Exercise — Answer with a number only, giving how many lines in the data below include "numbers".

Given data —
Content starts

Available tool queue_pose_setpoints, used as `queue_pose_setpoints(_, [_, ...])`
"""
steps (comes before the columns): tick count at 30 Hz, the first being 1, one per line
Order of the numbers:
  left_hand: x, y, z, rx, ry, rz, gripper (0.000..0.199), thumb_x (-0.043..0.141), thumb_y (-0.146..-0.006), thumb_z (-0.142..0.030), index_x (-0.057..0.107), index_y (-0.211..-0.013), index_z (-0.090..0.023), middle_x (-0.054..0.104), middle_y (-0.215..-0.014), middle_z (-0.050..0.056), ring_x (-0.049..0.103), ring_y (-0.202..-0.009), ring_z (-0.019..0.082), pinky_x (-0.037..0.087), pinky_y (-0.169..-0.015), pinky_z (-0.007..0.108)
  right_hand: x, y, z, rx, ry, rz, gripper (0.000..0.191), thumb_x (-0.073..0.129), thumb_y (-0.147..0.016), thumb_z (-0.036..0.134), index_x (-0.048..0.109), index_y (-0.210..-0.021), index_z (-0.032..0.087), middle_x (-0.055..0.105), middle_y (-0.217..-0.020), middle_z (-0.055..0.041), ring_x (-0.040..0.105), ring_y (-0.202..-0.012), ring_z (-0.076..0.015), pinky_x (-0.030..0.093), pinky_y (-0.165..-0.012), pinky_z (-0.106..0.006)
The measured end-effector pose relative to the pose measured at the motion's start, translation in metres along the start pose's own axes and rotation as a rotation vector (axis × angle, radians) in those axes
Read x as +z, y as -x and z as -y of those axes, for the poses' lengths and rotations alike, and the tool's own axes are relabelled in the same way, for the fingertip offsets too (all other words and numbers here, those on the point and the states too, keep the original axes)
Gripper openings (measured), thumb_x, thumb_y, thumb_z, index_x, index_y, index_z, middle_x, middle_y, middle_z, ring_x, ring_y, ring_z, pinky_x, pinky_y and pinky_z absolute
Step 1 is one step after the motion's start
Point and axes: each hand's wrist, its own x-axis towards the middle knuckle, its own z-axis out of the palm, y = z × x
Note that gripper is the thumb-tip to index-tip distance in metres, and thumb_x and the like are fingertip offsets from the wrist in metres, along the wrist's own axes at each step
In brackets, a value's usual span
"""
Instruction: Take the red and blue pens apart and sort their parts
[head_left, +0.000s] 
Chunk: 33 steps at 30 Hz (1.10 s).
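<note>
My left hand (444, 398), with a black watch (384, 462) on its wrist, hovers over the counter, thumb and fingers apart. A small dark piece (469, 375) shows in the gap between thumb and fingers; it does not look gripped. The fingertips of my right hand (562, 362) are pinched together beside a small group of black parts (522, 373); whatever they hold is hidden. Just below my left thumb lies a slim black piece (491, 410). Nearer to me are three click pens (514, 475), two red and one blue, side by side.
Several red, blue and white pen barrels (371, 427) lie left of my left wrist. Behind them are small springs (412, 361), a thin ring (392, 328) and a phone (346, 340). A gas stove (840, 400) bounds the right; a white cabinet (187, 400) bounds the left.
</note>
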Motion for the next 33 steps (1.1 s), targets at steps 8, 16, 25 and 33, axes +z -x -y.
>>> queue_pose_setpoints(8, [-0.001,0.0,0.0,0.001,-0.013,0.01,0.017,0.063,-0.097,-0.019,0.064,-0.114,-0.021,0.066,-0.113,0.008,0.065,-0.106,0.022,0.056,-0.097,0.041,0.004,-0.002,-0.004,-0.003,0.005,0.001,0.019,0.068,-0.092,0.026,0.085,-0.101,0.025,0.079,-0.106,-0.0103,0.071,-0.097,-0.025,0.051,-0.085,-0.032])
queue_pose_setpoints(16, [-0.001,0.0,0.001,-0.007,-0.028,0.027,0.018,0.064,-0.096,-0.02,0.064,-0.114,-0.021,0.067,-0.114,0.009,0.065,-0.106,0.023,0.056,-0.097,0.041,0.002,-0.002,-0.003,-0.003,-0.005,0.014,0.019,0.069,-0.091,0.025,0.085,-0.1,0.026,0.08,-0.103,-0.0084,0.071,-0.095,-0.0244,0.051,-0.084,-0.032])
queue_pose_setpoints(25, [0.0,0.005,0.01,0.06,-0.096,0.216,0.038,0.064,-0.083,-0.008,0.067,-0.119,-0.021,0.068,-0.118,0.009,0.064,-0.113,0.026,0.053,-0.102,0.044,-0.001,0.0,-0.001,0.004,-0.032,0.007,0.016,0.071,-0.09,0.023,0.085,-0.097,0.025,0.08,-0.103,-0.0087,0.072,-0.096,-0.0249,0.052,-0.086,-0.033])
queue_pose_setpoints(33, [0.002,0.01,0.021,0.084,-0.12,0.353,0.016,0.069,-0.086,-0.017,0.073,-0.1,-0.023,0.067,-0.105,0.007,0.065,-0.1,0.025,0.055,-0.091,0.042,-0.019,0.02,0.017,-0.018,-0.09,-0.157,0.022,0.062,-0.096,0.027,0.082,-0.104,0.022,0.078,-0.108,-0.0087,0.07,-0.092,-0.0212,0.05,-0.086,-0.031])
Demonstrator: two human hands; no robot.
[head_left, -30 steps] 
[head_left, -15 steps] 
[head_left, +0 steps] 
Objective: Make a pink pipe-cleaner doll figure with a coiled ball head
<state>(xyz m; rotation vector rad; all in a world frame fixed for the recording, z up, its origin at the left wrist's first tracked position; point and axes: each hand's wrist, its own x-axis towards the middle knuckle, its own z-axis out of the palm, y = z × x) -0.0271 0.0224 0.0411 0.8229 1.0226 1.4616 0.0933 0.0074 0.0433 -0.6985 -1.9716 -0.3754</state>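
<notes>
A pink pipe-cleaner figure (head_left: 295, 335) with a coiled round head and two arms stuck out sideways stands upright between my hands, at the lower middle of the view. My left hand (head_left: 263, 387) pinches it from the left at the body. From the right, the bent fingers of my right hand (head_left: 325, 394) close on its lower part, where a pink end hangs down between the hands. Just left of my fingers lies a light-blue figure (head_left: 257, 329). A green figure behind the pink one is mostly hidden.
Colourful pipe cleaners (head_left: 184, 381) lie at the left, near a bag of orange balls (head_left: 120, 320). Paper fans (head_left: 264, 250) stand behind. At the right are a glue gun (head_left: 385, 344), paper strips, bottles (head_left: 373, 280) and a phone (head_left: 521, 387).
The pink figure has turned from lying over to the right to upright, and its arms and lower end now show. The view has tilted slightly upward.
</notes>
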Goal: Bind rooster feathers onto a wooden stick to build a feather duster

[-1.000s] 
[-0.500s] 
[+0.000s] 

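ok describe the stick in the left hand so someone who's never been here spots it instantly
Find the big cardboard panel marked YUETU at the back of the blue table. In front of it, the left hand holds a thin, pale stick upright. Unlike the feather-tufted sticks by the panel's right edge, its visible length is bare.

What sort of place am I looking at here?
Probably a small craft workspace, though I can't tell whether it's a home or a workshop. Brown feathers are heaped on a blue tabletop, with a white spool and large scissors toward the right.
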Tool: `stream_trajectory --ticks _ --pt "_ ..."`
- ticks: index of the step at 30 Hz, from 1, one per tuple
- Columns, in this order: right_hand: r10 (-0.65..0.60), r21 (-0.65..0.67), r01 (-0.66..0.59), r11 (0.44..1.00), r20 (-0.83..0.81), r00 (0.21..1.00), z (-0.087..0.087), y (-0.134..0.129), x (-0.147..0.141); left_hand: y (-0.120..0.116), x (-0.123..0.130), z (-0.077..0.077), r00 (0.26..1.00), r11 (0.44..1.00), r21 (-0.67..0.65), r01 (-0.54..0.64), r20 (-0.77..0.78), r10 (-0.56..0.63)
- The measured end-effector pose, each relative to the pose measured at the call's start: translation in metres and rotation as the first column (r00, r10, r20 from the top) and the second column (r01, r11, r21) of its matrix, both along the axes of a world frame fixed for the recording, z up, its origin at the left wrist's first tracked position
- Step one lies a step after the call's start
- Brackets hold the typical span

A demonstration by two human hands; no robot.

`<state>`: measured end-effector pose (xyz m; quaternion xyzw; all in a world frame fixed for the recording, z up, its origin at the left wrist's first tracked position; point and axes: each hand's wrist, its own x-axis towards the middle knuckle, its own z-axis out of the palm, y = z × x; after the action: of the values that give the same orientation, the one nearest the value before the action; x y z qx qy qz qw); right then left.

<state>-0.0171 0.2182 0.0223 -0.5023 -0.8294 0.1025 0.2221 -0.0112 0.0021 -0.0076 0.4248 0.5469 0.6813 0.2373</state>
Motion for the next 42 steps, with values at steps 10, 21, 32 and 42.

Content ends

Task solution — 2